Samenvatting
Doel
Onderzoeken wat de incidentie is van hypoxemie en bradycardie bij kinderen die zittend, niet-geïntubeerd en onder inhalatieanesthesie een adenotonsillectomie volgens Sluder ondergaan.
Opzet
Retrospectief onderzoek.
Methode
Analyse van leeftijd, gewicht, geslacht, zuurstofsaturatie, hartfrequentie en nabloedingen van alle kinderen tot 11 jaar die een adenotonsillectomie volgens Sluder onder inhalatieanesthesie ondergingen in de periode december 1999 tot en met december 2007. Hypoxemie werd gedefinieerd als een zuurstofsaturatie lager dan 85% gedurende meer dan 60 s.
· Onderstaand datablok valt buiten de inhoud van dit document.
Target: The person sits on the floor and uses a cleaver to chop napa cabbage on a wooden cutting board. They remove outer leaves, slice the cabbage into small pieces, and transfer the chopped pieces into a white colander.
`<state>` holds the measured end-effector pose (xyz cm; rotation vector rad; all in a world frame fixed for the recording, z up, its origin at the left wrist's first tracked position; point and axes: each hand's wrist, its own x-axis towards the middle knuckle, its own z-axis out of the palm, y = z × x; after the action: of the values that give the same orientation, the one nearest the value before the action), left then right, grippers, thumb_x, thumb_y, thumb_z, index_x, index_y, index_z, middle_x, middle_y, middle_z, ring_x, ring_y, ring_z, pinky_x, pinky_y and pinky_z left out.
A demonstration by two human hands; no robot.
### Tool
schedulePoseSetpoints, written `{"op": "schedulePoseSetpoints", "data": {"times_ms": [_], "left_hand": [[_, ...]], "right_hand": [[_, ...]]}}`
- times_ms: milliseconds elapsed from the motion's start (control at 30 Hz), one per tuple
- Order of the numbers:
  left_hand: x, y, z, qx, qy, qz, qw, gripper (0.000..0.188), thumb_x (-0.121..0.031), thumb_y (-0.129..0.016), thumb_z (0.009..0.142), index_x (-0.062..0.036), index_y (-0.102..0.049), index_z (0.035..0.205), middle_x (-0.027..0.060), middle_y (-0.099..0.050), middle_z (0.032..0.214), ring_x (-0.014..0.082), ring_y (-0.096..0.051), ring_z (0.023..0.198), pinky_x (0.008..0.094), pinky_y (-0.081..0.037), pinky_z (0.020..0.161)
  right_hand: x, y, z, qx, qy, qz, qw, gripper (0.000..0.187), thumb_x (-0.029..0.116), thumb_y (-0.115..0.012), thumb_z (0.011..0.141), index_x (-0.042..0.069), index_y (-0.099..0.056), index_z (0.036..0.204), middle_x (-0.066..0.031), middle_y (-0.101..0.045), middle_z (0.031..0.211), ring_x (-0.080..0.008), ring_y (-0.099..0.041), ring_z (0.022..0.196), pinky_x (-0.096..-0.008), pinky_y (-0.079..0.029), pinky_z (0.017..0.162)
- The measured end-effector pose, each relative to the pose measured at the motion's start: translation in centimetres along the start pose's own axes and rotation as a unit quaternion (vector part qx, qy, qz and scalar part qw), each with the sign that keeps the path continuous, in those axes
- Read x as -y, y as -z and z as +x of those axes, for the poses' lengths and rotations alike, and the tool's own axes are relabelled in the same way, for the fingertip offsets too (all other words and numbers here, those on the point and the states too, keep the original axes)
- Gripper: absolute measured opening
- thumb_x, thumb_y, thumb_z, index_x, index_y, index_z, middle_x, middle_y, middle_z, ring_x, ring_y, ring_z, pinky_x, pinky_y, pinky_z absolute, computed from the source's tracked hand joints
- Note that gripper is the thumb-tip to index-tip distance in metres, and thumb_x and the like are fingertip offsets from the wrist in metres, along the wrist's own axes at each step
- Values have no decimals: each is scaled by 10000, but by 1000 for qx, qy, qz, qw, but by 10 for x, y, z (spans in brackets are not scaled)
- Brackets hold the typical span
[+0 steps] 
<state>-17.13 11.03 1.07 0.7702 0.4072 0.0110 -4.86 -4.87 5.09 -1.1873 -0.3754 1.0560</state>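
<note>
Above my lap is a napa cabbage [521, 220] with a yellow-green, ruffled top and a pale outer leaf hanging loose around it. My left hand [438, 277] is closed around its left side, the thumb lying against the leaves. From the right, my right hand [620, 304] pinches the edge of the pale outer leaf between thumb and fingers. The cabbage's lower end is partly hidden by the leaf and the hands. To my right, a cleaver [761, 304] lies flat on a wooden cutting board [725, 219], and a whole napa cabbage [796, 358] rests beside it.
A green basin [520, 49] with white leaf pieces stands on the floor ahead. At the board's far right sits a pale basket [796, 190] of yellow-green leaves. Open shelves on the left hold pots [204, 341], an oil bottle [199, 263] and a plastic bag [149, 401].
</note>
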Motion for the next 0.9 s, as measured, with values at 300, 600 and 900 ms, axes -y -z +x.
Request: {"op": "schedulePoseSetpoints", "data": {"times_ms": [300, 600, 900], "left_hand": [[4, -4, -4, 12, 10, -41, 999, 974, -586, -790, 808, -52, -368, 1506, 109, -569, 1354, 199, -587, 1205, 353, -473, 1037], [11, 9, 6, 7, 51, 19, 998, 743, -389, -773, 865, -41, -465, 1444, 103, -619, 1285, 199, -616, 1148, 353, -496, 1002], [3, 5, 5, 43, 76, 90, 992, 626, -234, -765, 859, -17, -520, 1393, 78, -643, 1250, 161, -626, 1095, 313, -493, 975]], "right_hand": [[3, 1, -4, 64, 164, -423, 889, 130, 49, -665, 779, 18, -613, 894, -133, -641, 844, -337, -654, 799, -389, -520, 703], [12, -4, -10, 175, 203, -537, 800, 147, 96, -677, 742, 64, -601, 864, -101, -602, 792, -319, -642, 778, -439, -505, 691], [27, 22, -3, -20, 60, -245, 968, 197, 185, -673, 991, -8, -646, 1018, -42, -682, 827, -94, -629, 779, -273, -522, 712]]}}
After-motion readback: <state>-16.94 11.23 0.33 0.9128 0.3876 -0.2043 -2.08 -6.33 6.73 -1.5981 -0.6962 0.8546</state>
Een bradycardie werd gedefinieerd als een hartfrequentie van minder dan 60/min gedurende meer dan 30 s.
Resultaten
We analyseerden de gegevens van 2963 patiënten. De gemiddelde leeftijd was 4,7 jaar en het gemiddeld gewicht 18,8 kg. Er was geen significante relatie tussen leeftijd, gewicht en het optreden van incidentele desaturatie of bradycardie. Bij 132 patiënten (4,5%) was er sprake van een hypoxemie en bij 280 patiënten (9,4 %) een bradycardie. Bij 25 patiënten werd er zowel een hypoxemie als een bradycardie gemeten, waarbij in 3 patiënten (0,1%) de bradycardie direct optrad na de hypoxemie. De geregistreerde episoden van hypoxemie en bradycardie gaven geen aanleiding tot peri-operatieve complicaties.
Conclusie
Bij adenotonsillectomie met de guillotinetechniek volgens Sluder bij niet-geïntubeerde kinderen in zittende houding met inhalatieanesthesie treden hypoxemie en bradycardie op. Het gelijktijdig optreden is echter zeldzaam en blijkt niet te leiden tot peri-operatieve complicaties. Om de incidenties van hypoxemie en bradycardie en het optreden van complicaties te kunnen vergelijken, is een studie nodig bij een groot aantal kinderen die al dan niet geïntubeerd adenotonsillectomie ondergaan.